The ABA Center on Children and the Law's A Judge's Guide: Making Child-Centered Decisions in Custody Cases (ABA, 2001), 99-104, provides some helpful insight and suggestions concerning selection of a supervisor, adapting some of its guidelines from Robert B. Straus, Supervised Visitation and Family Violence, 29 Fam. L. Q. 229-252 (1995) and Nancy K.D. Lemon, Domestic Violence and Children: Resolving Custody and Visitation Disputes, A National Judicial Curriculum 57-68. With respect to selection of a supervisor who is a family member or friend, considerations include:
1. Is the individual neutral? a. Will the supervisor report adequately and honestly about the visiting parent's behavior? b. Is there animosity between the supervisor and visiting parent? c. Is the supervisor afraid of the visiting parent? 2. Can the supervisor protect the child? 3. Is the individual adequately mature to supervise? 4. Will the supervisor be present during the entire visit? 5. Is the supervisor available and willing to supervise? 6. The supervisor should NOT be chosen if the custodial parent has concerns about his or her qualifications. 7. The supervisor should NOT be the custodial parent.

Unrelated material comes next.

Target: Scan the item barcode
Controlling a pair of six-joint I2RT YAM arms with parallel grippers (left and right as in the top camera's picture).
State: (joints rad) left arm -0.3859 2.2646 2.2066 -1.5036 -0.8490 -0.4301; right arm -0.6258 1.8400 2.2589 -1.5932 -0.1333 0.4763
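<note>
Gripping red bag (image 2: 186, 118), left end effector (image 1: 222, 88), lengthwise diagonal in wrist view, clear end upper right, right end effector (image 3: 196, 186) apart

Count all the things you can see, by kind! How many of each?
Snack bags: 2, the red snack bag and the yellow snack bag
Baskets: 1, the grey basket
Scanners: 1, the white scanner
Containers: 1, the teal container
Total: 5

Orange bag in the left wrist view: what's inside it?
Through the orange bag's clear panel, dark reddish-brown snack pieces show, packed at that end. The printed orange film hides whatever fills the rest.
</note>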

Community members may provide more neutral supervision than family members and friends, and where supervision is required due to domestic violence or child abuse, family members should not be chosen as supervisors. The supervisor should be a neutral and mature individual, able to supervise the parent and protect the child, willing to communicate reports on the visit, and available for the entire visit. A copy of the order and responsibilities should be distributed to parent and supervisor. The supervisor should be informed of the reason for the supervision. The order should set forth the visitation schedule, including appropriate restrictive provisions concerning alcohol and controlled substances, provisions pertinent to batterer's prevention programs, and provision for visiting parent to post bond if there is a concern regarding child abduction.